5.1. Classification Dataset Format
This guide explains how to format datasets for time series classification tasks.
5.1.1. Directory Structure
Classification datasets use a classes/ folder where each subfolder represents
a class:
my_dataset/
└── classes/
├── class_A/
│ ├── sample1.csv
│ ├── sample2.csv
│ └── sample3.csv
├── class_B/
│ ├── sample1.csv
│ └── sample2.csv
└── class_C/
└── sample1.csv
Key points:
Folder names become class labels
Each CSV file is one sample (or multiple samples if using windowing)
All files should have the same number of columns
5.1.2. Data File Format
Headerless Format (Simple)
Just numeric values, one measurement per row:
0.523
0.612
0.498
0.701
...
Headered Format (Recommended for Multi-Variable)
First row contains column names:
channel_x,channel_y,channel_z
0.523,0.112,-0.234
0.612,0.098,-0.198
0.498,0.145,-0.267
...
Time Column Handling
Any column containing “time” (case-insensitive) is automatically dropped:
Time,value1,value2
0.001,0.523,0.112
0.002,0.612,0.098
...
The “Time” column will be removed, leaving only value1 and value2.
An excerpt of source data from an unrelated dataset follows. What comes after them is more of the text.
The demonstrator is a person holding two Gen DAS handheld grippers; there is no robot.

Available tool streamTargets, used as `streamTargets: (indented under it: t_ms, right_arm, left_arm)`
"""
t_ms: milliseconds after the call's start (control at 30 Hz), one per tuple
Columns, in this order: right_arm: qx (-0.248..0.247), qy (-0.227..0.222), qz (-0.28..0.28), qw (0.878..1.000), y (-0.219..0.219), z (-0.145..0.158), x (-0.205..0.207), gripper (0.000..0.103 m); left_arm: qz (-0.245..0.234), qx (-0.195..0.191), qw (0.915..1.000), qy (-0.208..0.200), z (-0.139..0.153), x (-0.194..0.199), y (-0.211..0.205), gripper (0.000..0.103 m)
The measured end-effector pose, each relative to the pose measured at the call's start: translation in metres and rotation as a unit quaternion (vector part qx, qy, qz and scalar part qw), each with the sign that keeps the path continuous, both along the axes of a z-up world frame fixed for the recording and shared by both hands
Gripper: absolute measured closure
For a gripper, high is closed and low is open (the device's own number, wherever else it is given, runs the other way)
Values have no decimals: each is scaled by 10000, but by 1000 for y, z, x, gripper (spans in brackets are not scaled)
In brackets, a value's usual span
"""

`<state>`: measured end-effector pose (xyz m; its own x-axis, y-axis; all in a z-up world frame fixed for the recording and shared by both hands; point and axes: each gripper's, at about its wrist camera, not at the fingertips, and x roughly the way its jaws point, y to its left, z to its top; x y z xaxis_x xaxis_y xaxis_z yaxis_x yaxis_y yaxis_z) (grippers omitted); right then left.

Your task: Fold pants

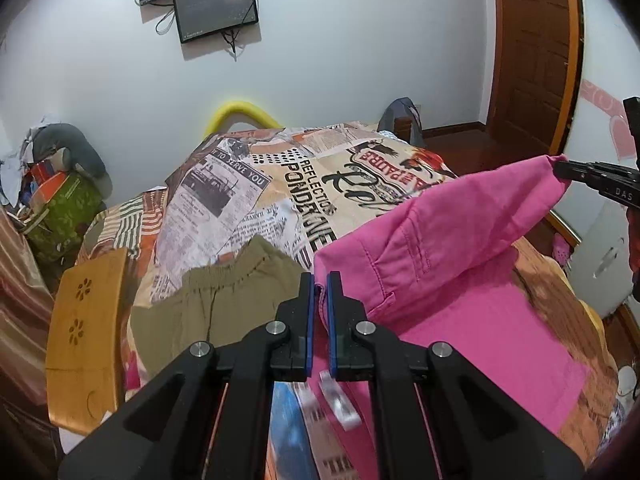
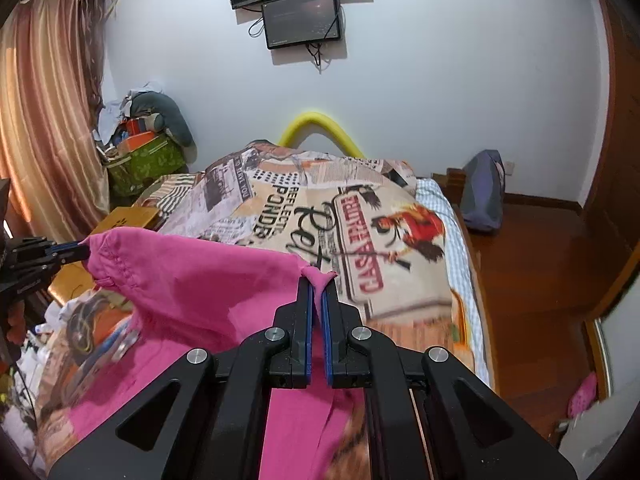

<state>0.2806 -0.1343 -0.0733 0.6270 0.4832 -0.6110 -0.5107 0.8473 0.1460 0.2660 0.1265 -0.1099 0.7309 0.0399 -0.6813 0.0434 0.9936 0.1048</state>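
Note:
Pink pants (image 1: pixel 452 240) are held up over the bed, stretched between both grippers, with the lower part lying on the blanket. My left gripper (image 1: pixel 320 280) is shut on one corner of the pants' top edge. My right gripper (image 2: pixel 318 280) is shut on the other corner, where pink cloth (image 2: pixel 224 292) bunches between the blue pads. The right gripper also shows in the left wrist view (image 1: pixel 560 168) at the far right. The left gripper shows in the right wrist view (image 2: pixel 82 250) at the far left.
The bed carries a printed blanket (image 1: pixel 280 184). Khaki shorts (image 1: pixel 216 300) lie left of the pink pants. A wooden board (image 1: pixel 84 332) stands at the bed's left edge. A cluttered pile with a green bag (image 1: pixel 68 208) sits by the wall. Wooden floor (image 2: pixel 540 264) lies right.

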Motion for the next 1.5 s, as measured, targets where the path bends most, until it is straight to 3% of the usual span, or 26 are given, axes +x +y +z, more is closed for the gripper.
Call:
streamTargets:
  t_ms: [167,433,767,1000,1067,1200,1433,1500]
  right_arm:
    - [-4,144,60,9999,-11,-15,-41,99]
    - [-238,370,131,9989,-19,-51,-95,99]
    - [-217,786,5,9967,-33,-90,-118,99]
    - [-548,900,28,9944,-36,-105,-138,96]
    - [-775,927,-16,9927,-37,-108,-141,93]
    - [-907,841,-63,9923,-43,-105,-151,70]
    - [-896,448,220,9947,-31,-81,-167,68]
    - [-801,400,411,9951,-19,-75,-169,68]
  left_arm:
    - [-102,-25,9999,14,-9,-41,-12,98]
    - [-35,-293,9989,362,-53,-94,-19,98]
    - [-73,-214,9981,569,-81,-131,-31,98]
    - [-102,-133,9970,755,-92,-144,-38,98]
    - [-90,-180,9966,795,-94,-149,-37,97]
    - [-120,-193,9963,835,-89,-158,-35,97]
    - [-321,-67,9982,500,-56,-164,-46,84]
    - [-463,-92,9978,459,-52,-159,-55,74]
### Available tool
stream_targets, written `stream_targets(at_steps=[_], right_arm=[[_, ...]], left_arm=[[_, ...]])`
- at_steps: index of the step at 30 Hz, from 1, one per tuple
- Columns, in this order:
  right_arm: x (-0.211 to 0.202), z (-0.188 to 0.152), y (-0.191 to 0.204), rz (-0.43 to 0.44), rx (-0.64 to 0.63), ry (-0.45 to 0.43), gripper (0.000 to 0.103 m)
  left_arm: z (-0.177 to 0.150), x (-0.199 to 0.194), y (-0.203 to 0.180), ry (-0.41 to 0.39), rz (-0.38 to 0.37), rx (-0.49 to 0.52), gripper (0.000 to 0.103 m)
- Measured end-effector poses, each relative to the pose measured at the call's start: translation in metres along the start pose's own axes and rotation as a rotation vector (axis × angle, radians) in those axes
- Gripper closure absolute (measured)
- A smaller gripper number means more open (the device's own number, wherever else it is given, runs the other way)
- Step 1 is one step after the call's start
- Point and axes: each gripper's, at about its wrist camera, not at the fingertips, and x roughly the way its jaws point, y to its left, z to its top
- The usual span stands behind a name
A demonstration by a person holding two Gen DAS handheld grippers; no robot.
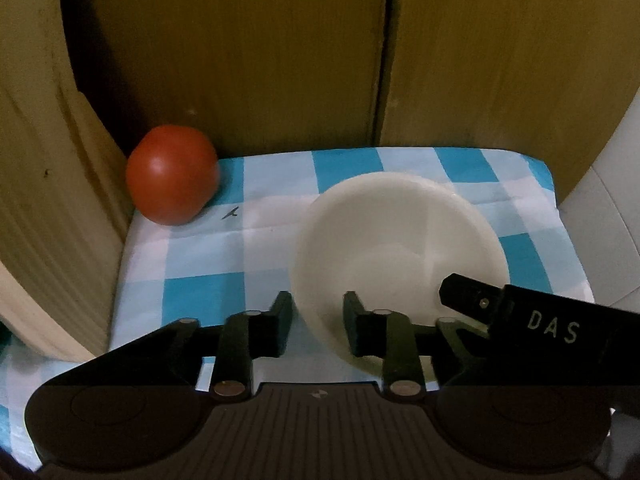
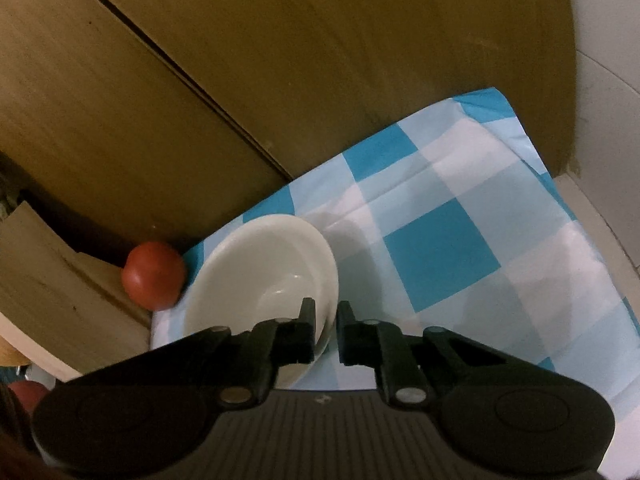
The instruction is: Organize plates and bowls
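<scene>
Your left gripper (image 1: 318, 322) and right gripper (image 2: 325, 330) each clamp the rim of the white bowl (image 1: 394, 240) between closed fingers. The bowl sits, apparently tilted, on the checked cloth (image 1: 200, 256) near the tomato (image 1: 172, 174).

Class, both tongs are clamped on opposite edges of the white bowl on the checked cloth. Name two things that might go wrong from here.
1. Each pair of tongs, left and right, pinches only a thin stretch of the bowl's rim, so it may slip or tilt if the hands move unevenly.
2. The tomato sits close beside the bowl; swinging the bowl that way might knock it rolling.
</scene>
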Motion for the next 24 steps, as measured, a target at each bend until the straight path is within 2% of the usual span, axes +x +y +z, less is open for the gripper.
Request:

5.1.3. Supported File Types
Extension |
Description |
|---|---|
|
Comma-separated values (most common) |
|
Tab or space-separated text |
|
NumPy array (binary, faster loading) |
|
Pickled pandas DataFrame |
5.1.4. Annotations (Optional)
You can optionally provide train/val/test splits using annotation files:
my_dataset/
├── classes/
│ └── ...
└── annotations/
├── file_list.txt # All files (auto-generated if missing)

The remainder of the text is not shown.